- Interactive map of the Penbanc area

General information
- Type: Longhouse
- Location: Wales
- Coordinates: 51°59′13″N 4°44′42″W﻿ / ﻿51.9869499°N 4.7448654°W

Technical details
- Floor count: 1

= Penbanc =

Penbanc is a 19th-century thatched Pembrokeshire longhouse (tŷ hir in Welsh) about 1.5 kilometres (0.9 miles) northwest of the hamlet of Brynberian in the Preseli Hills area of the Pembrokeshire Coast National Park in Pembrokeshire, West Wales. It is designated by Cadw as a Grade II listed building.

==Construction==
The cottage is a single storey building of rubble stone walls with larger quoin stones. The walls are colourwashed and the roof is thatched.
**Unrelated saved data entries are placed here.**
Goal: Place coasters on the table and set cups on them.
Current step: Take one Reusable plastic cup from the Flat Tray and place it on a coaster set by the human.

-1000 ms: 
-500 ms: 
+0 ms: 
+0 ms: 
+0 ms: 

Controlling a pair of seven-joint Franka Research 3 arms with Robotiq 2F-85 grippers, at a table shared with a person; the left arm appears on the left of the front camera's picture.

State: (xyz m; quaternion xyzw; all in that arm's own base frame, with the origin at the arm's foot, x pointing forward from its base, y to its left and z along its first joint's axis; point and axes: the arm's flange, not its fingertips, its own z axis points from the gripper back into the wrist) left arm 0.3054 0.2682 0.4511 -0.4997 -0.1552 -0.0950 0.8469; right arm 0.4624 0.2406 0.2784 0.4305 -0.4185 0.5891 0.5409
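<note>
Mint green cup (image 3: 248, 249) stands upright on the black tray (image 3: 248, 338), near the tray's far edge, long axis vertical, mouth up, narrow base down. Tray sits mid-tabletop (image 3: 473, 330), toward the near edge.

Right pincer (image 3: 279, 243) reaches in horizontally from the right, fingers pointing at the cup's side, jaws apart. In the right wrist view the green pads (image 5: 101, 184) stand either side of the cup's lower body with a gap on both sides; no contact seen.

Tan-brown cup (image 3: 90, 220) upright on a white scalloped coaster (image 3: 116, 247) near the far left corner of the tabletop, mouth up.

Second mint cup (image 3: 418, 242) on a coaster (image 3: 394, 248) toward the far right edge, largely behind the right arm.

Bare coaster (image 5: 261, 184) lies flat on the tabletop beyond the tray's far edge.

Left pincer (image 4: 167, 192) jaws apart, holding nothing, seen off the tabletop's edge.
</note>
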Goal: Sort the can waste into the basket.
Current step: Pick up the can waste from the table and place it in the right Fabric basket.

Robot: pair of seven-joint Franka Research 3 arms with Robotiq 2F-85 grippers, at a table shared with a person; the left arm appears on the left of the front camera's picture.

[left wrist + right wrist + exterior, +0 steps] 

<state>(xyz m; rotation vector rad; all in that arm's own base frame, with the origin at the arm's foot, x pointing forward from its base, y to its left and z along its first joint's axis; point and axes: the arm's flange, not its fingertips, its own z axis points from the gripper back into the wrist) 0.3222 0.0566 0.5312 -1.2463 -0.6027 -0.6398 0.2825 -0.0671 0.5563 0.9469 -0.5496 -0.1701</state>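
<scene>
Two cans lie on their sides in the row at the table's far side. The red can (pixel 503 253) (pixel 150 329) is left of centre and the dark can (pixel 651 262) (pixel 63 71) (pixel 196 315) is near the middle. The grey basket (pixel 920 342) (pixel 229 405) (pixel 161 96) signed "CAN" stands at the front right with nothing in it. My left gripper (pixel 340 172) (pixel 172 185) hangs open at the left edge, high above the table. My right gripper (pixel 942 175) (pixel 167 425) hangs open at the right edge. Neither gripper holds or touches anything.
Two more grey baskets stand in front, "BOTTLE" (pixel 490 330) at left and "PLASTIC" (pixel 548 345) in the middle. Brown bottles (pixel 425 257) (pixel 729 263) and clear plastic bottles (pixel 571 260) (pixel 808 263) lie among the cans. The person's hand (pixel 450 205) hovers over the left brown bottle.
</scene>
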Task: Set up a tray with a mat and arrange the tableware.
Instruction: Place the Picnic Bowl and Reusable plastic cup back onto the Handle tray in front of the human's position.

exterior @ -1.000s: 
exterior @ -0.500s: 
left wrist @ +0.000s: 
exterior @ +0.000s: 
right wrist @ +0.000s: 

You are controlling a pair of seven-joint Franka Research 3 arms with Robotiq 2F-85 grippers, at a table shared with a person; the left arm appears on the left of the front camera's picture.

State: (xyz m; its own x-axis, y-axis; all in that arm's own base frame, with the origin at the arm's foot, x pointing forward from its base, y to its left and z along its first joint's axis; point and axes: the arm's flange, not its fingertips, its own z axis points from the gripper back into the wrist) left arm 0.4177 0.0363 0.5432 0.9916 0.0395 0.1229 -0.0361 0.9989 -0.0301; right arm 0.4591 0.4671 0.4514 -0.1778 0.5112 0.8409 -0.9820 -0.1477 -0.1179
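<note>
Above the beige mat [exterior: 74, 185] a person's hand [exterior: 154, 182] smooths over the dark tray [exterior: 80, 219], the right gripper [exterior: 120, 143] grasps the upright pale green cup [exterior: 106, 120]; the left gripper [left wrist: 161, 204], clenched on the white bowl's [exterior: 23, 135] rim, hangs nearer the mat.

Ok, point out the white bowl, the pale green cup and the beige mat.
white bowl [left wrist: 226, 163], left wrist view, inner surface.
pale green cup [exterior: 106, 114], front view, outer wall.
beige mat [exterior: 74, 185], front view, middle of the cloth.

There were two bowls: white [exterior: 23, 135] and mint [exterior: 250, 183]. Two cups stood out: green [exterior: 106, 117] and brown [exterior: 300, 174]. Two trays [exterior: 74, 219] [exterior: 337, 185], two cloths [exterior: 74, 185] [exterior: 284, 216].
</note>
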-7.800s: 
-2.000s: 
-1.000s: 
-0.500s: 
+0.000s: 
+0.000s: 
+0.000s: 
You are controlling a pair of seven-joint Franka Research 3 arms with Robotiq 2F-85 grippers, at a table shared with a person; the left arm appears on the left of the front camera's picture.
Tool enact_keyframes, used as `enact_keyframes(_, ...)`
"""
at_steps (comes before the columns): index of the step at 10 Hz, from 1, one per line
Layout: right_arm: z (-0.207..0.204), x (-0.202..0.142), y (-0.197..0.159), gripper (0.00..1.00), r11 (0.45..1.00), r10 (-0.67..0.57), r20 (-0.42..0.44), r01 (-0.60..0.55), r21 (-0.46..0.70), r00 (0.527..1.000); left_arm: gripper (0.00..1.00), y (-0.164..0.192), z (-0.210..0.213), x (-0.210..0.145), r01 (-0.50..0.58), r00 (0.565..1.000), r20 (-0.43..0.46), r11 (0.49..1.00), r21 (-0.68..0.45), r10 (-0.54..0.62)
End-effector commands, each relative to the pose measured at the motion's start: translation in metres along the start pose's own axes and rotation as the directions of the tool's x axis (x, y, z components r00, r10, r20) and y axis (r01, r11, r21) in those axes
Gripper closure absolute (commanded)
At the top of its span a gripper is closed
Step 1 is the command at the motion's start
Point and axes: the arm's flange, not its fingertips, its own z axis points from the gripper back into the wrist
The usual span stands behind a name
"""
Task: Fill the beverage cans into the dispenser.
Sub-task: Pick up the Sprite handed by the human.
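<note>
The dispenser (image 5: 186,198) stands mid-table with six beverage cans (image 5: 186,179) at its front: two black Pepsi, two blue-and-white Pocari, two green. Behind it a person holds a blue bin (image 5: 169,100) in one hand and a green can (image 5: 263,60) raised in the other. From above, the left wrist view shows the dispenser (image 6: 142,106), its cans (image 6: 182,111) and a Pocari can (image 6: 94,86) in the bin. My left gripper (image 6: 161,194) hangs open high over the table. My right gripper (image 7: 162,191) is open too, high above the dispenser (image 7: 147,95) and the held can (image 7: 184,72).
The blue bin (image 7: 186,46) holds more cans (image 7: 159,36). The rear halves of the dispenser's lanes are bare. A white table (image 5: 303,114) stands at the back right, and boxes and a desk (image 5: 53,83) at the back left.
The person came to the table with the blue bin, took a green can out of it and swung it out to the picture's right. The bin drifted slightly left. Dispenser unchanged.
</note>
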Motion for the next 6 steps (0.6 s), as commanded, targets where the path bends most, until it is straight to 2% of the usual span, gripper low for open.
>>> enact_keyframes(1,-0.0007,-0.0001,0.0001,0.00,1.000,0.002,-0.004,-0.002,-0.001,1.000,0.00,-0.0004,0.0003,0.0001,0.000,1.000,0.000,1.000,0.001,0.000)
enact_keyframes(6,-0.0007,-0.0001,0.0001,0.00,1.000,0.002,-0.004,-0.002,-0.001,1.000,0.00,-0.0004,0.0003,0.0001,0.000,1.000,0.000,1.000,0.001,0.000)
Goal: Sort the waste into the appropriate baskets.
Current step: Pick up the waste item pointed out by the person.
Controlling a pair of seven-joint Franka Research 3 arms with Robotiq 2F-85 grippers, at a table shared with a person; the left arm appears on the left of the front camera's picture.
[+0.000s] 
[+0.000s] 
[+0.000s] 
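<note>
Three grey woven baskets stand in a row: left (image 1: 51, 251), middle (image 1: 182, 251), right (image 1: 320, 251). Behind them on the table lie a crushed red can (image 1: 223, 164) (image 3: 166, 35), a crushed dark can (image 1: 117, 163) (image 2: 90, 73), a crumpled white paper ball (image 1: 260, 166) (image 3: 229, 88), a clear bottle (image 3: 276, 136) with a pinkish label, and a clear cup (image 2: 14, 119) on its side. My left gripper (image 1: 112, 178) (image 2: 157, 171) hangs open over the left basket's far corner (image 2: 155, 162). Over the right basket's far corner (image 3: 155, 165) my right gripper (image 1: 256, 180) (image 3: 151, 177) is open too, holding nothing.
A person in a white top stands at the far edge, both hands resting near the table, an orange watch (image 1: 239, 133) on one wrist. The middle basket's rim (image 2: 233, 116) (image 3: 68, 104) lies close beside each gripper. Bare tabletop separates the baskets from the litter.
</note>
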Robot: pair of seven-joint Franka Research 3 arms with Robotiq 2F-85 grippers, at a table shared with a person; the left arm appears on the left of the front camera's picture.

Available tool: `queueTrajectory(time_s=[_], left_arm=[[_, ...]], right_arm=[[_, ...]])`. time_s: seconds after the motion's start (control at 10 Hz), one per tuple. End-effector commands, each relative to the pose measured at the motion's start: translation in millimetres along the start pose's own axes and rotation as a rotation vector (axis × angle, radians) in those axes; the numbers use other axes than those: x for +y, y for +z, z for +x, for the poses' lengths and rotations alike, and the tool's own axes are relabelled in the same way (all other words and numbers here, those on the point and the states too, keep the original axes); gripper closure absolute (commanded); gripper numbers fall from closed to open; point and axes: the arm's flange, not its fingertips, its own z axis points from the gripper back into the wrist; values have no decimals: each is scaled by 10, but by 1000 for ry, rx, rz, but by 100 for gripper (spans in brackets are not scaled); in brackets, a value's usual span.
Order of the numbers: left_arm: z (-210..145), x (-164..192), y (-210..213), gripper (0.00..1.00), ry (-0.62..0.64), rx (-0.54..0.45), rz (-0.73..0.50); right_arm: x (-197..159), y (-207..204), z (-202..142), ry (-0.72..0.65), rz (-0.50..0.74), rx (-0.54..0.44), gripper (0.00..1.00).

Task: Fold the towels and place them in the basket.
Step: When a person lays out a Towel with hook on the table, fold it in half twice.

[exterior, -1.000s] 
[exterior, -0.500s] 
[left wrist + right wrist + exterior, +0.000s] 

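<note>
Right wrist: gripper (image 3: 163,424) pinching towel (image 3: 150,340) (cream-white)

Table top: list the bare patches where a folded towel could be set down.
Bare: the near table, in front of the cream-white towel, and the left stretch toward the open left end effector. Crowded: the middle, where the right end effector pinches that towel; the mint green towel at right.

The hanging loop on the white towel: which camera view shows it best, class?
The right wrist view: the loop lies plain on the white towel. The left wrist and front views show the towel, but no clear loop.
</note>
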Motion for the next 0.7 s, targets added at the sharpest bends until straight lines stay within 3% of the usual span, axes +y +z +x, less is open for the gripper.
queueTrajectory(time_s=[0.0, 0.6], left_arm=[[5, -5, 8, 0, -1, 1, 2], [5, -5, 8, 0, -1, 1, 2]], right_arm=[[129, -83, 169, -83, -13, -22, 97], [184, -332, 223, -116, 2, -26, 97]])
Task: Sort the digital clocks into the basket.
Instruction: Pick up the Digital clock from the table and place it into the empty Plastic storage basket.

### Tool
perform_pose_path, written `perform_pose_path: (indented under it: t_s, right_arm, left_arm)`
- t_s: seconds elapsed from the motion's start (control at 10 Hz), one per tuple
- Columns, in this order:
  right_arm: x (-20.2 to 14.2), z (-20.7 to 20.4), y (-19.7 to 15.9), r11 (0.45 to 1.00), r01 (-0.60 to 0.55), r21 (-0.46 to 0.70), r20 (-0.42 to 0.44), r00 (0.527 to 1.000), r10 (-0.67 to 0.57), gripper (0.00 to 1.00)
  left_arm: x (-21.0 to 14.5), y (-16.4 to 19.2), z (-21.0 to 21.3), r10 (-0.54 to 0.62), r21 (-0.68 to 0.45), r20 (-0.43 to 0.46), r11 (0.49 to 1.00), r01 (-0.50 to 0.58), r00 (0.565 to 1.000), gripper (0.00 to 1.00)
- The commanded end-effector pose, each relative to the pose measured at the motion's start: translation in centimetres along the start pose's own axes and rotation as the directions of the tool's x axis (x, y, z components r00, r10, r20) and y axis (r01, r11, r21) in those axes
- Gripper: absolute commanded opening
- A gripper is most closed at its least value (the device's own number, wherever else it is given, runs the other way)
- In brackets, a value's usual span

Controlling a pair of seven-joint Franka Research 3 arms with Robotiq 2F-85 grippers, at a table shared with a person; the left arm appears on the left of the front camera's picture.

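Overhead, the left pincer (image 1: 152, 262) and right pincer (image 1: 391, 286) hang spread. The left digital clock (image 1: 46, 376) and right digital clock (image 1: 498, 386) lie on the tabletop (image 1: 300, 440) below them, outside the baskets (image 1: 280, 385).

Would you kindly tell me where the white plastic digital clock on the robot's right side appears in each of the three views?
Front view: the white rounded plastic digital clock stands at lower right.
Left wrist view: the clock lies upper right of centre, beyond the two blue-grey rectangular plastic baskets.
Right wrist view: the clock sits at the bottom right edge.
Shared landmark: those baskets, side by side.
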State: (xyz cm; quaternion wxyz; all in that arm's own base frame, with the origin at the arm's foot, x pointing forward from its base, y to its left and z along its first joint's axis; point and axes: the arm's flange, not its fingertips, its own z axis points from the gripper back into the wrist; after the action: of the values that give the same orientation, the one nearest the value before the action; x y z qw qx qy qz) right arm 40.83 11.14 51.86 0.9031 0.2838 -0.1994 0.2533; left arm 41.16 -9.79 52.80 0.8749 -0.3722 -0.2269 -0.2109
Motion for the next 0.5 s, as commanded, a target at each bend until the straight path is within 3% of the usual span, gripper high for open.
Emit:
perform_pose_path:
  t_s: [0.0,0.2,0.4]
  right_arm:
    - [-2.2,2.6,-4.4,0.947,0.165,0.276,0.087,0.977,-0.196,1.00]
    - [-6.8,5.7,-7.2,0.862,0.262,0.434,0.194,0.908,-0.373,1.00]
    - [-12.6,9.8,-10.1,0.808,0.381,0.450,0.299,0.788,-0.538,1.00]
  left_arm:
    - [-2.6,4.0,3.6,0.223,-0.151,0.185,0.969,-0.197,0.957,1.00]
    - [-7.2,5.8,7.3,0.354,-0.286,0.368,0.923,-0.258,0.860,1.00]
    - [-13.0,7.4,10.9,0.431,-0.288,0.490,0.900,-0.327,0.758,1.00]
The thatch was covered with a corrugated tin roof until the cottage was restored in 2013 and the roof re-thatched. The interior has rough A-frame trusses formed from rounded timbers with pegged joints. Rough purlins support the roof thatch. The A-frames and purlins are now exposed but originally there would have been a boarded loft. According to Cadw, originally the thatch straw was probably laid over an underthatch of gorse over a layer of straw rope. When re-thatched, a base coat of slates was tied on with handmade straw rope then laid over with a thatch of combed wheat and drum thrashed landrace long straw.

==History==
Penbanc is thought to have been built in the mid 19th century as a workers' dwelling. Later that century, a cowshed was added to the side and the internal structure was altered. Under private ownership, the property is now used as a holiday cottage. The cowshed has been incorporated into the accommodation.